### Assignment:
The data below should be duplicated in full, unchanged.

### Material provided:
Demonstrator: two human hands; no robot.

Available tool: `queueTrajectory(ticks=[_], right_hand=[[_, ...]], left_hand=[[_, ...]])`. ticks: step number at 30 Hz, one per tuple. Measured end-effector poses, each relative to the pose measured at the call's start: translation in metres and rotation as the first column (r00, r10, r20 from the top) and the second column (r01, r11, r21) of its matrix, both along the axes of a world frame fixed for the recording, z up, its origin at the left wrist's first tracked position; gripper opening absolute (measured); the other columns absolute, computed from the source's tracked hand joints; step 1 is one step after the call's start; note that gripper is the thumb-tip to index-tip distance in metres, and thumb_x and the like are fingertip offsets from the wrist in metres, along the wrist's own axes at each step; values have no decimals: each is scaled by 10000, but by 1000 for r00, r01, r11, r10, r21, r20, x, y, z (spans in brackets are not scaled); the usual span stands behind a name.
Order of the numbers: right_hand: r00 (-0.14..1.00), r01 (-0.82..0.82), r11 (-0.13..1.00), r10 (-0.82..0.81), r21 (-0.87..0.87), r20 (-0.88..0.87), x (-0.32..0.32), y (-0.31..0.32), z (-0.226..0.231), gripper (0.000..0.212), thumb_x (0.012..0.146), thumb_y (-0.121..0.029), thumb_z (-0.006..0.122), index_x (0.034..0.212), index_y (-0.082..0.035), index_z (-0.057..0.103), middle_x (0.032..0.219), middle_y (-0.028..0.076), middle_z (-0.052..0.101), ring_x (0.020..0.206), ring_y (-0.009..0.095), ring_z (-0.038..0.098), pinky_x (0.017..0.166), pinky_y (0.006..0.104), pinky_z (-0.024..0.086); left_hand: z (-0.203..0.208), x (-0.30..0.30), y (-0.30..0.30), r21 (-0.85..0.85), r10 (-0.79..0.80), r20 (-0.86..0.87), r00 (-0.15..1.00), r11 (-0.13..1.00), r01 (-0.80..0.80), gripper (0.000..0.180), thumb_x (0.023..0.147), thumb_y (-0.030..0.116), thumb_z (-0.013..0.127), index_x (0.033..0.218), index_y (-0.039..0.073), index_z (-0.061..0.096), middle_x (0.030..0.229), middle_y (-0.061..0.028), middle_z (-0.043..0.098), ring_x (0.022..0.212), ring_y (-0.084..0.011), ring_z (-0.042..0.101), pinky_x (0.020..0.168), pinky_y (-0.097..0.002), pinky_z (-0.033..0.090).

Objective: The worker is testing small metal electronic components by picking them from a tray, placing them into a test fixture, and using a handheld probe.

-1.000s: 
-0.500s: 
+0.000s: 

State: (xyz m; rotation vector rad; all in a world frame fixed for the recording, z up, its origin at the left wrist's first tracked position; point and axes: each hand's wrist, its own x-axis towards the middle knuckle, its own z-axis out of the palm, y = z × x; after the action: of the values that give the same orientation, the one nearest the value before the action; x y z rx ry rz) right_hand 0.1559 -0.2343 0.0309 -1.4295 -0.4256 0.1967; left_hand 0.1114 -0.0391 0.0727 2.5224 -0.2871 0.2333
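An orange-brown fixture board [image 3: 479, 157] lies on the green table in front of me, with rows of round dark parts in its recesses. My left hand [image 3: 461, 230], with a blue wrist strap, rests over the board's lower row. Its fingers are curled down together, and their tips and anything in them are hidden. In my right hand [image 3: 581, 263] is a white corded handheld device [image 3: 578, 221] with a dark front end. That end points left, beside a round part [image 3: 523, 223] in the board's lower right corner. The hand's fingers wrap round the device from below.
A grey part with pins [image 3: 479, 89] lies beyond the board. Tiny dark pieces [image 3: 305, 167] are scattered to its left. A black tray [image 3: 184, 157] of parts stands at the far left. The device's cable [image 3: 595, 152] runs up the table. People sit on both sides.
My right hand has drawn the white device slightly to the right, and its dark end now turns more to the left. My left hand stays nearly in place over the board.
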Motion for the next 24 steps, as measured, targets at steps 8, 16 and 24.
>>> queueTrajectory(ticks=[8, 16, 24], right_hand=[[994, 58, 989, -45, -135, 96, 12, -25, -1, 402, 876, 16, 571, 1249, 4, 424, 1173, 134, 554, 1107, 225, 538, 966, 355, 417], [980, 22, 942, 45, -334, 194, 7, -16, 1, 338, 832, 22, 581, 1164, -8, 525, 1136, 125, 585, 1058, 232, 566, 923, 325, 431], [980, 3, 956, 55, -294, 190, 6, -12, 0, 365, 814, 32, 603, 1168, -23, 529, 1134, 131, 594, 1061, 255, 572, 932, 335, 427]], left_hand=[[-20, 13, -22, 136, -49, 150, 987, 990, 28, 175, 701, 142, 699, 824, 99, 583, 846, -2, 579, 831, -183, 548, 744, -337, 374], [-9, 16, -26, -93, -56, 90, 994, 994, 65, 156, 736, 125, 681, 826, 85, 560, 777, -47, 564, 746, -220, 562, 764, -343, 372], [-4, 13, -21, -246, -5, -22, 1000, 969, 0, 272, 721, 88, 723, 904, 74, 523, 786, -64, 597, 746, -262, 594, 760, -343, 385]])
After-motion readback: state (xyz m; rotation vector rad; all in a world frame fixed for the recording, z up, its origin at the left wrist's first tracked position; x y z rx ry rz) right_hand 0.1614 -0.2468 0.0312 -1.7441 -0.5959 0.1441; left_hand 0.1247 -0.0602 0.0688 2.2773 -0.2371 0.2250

### Problem solution:
Demonstrator: two human hands; no robot.

Available tool: `queueTrajectory(ticks=[_], right_hand=[[_, ...]], left_hand=[[_, ...]])`. ticks: step number at 30 Hz, one per tuple. Measured end-effector poses, each relative to the pose measured at the call's start: translation in metres and rotation as the first column (r00, r10, r20 from the top) and the second column (r01, r11, r21) of its matrix, both along the axes of a world frame fixed for the recording, z up, its origin at the left wrist's first tracked position; gripper opening absolute (measured); the other columns absolute, computed from the source's tracked hand joints; step 1 is one step after the call's start; note that gripper is the thumb-tip to index-tip distance in metres, and thumb_x and the like are fingertip offsets from the wrist in metres, along the wrist's own axes at each step; values have no decimals: each is scaled by 10000, but by 1000 for r00, r01, r11, r10, r21, r20, x, y, z (spans in brackets are not scaled); the usual span stands behind a name.
Order of the numbers: right_hand: r00 (-0.14..1.00), r01 (-0.82..0.82), r11 (-0.13..1.00), r10 (-0.82..0.81), r21 (-0.87..0.87), r20 (-0.88..0.87), x (-0.32..0.32), y (-0.31..0.32), z (-0.226..0.231), gripper (0.000..0.212), thumb_x (0.012..0.146), thumb_y (-0.121..0.029), thumb_z (-0.006..0.122), index_x (0.034..0.212), index_y (-0.082..0.035), index_z (-0.057..0.103), middle_x (0.032..0.219), middle_y (-0.028..0.076), middle_z (-0.052..0.101), ring_x (0.020..0.206), ring_y (-0.009..0.095), ring_z (-0.038..0.098), pinky_x (0.017..0.166), pinky_y (0.006..0.104), pinky_z (-0.024..0.086); left_hand: z (-0.203..0.208), x (-0.30..0.30), y (-0.30..0.30), r21 (-0.85..0.85), r10 (-0.79..0.80), r20 (-0.86..0.87), r00 (-0.15..1.00), r11 (-0.13..1.00), r01 (-0.80..0.80), gripper (0.000..0.180), thumb_x (0.023..0.147), thumb_y (-0.030..0.116), thumb_z (-0.013..0.127), index_x (0.033..0.218), index_y (-0.039..0.073), index_z (-0.061..0.096), middle_x (0.030..0.229), middle_y (-0.061..0.028), middle_z (-0.043..0.098), ring_x (0.022..0.212), ring_y (-0.084..0.011), ring_z (-0.042..0.101), pinky_x (0.020..0.168), pinky_y (-0.097..0.002), pinky_z (-0.033..0.090).

Objective: The worker is testing small metal electronic components by picking them from a tray, placing them into a test fixture, and using a handheld probe.

-1.000s: 
-0.500s: 
+0.000s: 

State: (xyz m; rotation vector rad; all in a world frame fixed for the recording, z up, its origin at the left wrist's first tracked position; point and axes: each hand's wrist, its own x-axis towards the middle knuckle, its own z-axis out of the palm, y = z × x; after the action: of the values that give the same orientation, the one nearest the value before the action; x y z rx ry rz) right_hand 0.1559 -0.2343 0.0309 -1.4295 -0.4256 0.1967; left_hand 0.1114 -0.0391 0.0727 2.5224 -0.2871 0.2333
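An orange-brown fixture board [image 3: 479, 157] lies on the green table in front of me, with rows of round dark parts in its recesses. My left hand [image 3: 461, 230], with a blue wrist strap, rests over the board's lower row. Its fingers are curled down together, and their tips and anything in them are hidden. In my right hand [image 3: 581, 263] is a white corded handheld device [image 3: 578, 221] with a dark front end. That end points left, beside a round part [image 3: 523, 223] in the board's lower right corner. The hand's fingers wrap round the device from below.
A grey part with pins [image 3: 479, 89] lies beyond the board. Tiny dark pieces [image 3: 305, 167] are scattered to its left. A black tray [image 3: 184, 157] of parts stands at the far left. The device's cable [image 3: 595, 152] runs up the table. People sit on both sides.
My right hand has drawn the white device slightly to the right, and its dark end now turns more to the left. My left hand stays nearly in place over the board.
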Motion for the next 24 steps, as measured, targets at steps 8, 16 and 24.
>>> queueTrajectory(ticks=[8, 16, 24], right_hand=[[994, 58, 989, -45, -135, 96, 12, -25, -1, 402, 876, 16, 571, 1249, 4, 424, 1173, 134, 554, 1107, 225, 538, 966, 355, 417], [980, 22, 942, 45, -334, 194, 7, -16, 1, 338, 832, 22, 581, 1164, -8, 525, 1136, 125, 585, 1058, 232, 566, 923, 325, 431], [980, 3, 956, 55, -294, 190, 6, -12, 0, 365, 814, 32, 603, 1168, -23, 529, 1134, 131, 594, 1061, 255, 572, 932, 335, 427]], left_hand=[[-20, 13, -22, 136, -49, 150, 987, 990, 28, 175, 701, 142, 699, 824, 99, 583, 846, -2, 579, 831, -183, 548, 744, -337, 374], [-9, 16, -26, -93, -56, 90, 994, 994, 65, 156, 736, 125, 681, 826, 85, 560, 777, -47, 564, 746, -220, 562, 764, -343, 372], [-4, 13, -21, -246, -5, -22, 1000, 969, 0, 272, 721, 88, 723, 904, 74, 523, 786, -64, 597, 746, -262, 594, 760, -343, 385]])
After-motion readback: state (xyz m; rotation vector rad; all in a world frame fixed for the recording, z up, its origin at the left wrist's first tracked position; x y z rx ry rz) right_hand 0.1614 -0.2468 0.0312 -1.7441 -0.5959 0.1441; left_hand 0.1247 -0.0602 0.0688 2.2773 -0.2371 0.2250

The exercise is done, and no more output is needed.